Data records
-- -- --
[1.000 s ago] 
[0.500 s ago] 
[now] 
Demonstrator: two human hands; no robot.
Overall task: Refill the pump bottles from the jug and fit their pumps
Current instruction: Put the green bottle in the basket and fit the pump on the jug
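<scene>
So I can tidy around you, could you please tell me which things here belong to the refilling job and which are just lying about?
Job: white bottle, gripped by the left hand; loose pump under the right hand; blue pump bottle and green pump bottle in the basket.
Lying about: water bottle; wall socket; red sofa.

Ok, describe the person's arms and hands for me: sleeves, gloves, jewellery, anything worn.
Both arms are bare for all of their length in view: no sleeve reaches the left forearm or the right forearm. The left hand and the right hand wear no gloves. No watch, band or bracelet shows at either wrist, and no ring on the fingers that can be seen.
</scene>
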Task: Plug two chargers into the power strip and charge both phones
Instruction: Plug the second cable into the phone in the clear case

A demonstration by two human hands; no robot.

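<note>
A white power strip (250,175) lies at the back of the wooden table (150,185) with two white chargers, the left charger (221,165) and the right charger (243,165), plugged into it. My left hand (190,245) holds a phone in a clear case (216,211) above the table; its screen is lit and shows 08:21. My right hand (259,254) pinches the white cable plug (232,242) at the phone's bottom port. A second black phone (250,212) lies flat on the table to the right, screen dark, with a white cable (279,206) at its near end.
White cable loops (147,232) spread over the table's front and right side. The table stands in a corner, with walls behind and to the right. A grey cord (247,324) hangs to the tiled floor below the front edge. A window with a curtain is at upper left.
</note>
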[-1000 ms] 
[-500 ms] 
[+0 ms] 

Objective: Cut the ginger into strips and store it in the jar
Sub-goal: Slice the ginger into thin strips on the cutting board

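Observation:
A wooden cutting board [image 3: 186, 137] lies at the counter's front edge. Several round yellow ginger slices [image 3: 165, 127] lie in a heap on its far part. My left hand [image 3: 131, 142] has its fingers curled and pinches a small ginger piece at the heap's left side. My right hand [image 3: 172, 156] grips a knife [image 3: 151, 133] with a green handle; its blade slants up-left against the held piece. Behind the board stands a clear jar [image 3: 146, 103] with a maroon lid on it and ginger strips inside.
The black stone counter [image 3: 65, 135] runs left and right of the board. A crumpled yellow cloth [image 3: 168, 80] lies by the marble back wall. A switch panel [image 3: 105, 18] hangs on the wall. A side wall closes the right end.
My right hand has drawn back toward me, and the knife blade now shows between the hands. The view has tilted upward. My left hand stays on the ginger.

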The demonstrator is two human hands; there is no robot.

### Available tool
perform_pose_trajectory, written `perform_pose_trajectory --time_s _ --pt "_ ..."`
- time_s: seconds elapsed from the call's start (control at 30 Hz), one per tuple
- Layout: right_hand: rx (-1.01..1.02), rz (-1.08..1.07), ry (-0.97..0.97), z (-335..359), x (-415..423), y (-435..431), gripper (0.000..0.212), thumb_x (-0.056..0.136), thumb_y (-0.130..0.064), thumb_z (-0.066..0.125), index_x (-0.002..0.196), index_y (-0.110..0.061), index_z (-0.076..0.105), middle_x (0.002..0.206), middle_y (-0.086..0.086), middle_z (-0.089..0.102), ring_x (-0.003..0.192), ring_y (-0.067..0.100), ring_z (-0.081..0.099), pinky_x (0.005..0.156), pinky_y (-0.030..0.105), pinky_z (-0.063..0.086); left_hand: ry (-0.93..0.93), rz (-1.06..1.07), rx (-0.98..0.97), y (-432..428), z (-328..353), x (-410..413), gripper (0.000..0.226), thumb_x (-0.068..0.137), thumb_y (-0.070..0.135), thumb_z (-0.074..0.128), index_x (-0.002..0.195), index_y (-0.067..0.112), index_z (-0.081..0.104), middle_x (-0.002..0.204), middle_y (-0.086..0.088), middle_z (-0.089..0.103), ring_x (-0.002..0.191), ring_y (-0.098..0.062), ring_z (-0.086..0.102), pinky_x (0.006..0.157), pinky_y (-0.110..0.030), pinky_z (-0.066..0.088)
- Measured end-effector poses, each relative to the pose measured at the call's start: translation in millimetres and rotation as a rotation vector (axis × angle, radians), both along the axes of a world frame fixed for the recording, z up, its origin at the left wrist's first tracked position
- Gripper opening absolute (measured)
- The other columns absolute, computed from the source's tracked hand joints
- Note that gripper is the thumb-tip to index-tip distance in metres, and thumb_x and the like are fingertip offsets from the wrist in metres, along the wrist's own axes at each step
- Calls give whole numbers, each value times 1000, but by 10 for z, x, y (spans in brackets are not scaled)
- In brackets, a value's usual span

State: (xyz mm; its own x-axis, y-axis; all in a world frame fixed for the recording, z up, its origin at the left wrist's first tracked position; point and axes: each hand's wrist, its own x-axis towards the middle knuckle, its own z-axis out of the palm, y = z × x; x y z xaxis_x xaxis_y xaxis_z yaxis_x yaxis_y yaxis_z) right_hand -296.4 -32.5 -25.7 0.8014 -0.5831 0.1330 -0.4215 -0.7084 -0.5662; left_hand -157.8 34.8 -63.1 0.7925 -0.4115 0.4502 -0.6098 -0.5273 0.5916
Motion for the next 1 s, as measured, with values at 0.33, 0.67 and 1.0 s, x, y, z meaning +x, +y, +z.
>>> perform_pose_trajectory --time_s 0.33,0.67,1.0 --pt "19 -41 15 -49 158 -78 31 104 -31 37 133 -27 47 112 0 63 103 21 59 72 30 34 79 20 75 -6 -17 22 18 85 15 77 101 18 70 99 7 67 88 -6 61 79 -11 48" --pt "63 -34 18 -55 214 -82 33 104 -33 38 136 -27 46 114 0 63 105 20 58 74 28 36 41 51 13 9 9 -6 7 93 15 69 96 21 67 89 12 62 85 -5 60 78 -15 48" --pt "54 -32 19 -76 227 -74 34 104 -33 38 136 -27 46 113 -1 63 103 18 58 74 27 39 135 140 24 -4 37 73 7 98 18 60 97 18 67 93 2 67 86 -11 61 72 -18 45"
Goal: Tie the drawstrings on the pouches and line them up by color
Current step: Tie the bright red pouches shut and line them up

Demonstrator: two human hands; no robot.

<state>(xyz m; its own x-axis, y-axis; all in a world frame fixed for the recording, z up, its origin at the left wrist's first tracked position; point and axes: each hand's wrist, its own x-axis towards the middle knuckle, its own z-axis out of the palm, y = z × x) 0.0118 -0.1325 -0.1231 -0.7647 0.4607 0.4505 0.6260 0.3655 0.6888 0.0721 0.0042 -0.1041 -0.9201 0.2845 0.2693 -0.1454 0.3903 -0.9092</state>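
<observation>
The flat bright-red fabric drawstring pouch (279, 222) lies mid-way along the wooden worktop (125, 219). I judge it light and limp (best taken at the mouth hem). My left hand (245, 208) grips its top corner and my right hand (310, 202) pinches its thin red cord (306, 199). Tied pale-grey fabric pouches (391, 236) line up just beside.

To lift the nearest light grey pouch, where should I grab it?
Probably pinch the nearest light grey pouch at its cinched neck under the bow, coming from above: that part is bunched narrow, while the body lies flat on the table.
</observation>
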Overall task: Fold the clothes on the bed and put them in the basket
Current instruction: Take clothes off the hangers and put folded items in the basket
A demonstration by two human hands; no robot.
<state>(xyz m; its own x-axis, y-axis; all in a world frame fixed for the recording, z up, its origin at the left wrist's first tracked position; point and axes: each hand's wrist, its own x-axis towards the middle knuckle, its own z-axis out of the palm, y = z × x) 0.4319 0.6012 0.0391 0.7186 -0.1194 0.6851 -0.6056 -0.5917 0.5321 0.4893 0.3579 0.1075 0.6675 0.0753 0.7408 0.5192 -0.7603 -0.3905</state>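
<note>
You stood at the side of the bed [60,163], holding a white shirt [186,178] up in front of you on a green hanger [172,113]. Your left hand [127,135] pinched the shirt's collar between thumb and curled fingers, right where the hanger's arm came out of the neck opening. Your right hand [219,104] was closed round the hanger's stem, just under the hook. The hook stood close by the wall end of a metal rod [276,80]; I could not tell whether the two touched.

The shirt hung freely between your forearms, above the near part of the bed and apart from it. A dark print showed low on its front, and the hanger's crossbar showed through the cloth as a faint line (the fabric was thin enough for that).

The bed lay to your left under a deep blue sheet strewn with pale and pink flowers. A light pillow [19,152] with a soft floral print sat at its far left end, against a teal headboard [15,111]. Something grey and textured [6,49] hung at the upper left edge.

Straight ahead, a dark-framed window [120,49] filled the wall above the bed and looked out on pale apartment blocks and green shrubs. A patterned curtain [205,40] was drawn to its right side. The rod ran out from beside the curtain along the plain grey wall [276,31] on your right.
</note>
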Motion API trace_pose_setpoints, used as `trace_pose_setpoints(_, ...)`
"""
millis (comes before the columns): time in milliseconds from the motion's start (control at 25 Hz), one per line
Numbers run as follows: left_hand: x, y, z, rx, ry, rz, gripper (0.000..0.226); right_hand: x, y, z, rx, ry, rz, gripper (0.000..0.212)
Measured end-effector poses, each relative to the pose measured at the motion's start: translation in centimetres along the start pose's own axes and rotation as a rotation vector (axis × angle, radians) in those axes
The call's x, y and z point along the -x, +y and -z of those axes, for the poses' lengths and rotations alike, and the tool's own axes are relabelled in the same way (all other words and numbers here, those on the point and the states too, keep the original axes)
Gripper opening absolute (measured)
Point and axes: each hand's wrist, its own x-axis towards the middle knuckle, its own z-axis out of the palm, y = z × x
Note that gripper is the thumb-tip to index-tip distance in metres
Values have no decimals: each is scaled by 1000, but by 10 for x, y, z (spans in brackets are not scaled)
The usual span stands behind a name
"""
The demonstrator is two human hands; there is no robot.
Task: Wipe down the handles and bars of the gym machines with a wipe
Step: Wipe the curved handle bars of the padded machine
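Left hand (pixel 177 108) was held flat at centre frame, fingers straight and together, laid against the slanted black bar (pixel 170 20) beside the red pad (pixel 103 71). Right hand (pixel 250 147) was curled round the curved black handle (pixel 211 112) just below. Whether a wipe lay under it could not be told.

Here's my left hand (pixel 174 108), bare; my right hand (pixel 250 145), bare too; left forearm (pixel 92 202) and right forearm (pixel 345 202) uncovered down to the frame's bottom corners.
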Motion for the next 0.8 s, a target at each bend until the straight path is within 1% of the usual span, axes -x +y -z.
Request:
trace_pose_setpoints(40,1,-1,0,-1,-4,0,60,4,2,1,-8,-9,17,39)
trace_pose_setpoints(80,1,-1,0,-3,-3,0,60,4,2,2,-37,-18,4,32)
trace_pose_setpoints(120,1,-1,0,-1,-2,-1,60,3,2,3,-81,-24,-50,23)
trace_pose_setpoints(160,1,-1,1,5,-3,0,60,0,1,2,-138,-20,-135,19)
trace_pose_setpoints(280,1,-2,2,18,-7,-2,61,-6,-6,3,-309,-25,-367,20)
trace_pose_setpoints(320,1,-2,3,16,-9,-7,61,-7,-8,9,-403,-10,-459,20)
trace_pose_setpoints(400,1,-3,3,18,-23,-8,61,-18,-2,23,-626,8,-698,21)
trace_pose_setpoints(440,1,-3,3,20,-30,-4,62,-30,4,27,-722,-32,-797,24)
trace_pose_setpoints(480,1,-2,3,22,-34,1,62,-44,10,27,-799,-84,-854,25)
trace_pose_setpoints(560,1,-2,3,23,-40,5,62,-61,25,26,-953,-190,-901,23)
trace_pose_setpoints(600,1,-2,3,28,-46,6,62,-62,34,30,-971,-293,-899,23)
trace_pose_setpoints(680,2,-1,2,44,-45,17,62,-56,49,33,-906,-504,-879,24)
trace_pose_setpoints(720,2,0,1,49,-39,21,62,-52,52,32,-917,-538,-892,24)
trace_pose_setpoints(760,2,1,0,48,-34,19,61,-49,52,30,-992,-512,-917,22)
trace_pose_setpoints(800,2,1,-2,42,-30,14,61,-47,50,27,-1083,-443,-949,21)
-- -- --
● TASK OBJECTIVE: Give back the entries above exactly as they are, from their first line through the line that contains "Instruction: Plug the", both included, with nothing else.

● WRITTEN SOLUTION:
[1.000 s ago] 
[0.500 s ago] 
[now] 
Demonstrator: two human hands; no robot.
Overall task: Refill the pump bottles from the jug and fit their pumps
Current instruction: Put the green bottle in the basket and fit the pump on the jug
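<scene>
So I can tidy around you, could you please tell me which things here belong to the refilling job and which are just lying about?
Job: white bottle, gripped by the left hand; loose pump under the right hand; blue pump bottle and green pump bottle in the basket.
Lying about: water bottle; wall socket; red sofa.

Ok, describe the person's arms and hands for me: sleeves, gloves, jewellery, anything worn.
Both arms are bare for all of their length in view: no sleeve reaches the left forearm or the right forearm. The left hand and the right hand wear no gloves. No watch, band or bracelet shows at either wrist, and no ring on the fingers that can be seen.
</scene>
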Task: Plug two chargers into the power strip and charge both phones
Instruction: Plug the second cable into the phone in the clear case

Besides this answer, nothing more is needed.